Accelerated Unsteady Flow Line Integral Convolution
(IEEE Transactions on Visualization and Computer Graphics, Vol. 11, No. 2, March / April, 2005, pp. 113-125)
 
 
Zhanping  Liu
Robert J. Moorhead II
 
 
       
Abstract: Unsteady flow line integral convolution (UFLIC) is a texture synthesis technique for visualizing unsteady flows with high temporal-spatial coherence. Unfortunately UFLIC requires considerable time to generate each frame due to the huge amount of pathline integration that is computed for particle value scattering. This paper presents Accelerated UFLIC (AUFLIC) for near interactive (1 frame/second) visualization with 160,000 particles per frame. AUFLIC reuses pathlines in the value scattering process to reduce computationally expensive pathline integration. A flow-driven seeding strategy is employed to distribute seeds such that only a few of them need pathline integration while most seeds are placed along the pathlines advected at earlier times by other seeds upstream and therefore the known pathlines can be reused for fast value scattering. To maintain a dense scattering coverage to convey high temporal-spatial coherence while keeping the expense of pathline integration low, a dynamic seeding controller is designed to decide whether to advect, copy, or reuse a pathline.
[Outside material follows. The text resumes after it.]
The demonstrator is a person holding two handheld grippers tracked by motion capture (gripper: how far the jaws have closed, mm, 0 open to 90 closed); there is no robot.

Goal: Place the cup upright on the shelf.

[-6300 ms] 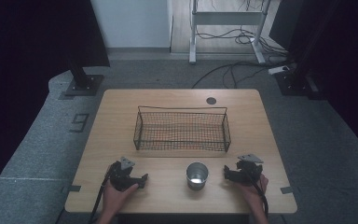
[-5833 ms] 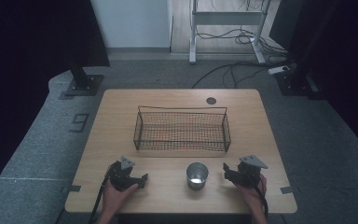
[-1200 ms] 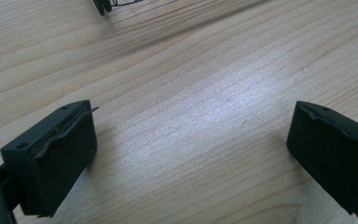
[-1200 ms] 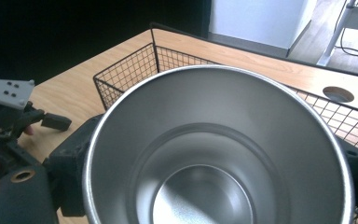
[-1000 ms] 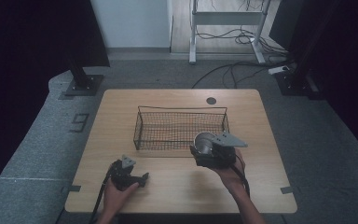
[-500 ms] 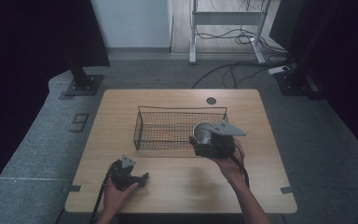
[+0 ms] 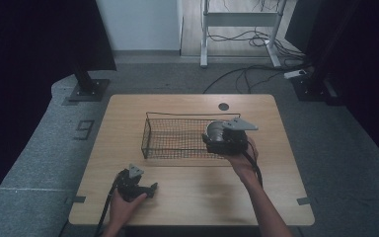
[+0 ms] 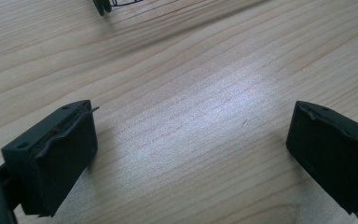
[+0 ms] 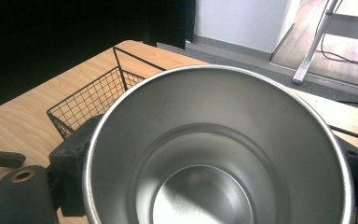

At a negligible memory cost, AUFLIC is 9* times faster than UFLIC with comparable image quality.
 
Index Terms: Flow visualization, vector field visualization, line integral convolution, unsteady flows, UFLIC, texture synthesis, image convolution, acceleration.
 
*****Initially,

8.60X speedup was obtained for a 576x291 time-varying flow ( 41 time steps) and
9.45X speedup was obtained for a 397x397 time-varying flow (101 time steps)
on an SGI Onyx2 with four 400MHZ MIPS R12000 processors and 4GB memory.
Later,
13.05X speedup was obtained for the former flow and
14.13X speedup was obtained for the latter flow
on an HP-Compaq Presario laptop with a single Intel Celeron 1.6GHz CPU and 512MB SDRAM memory (Windows XP Home).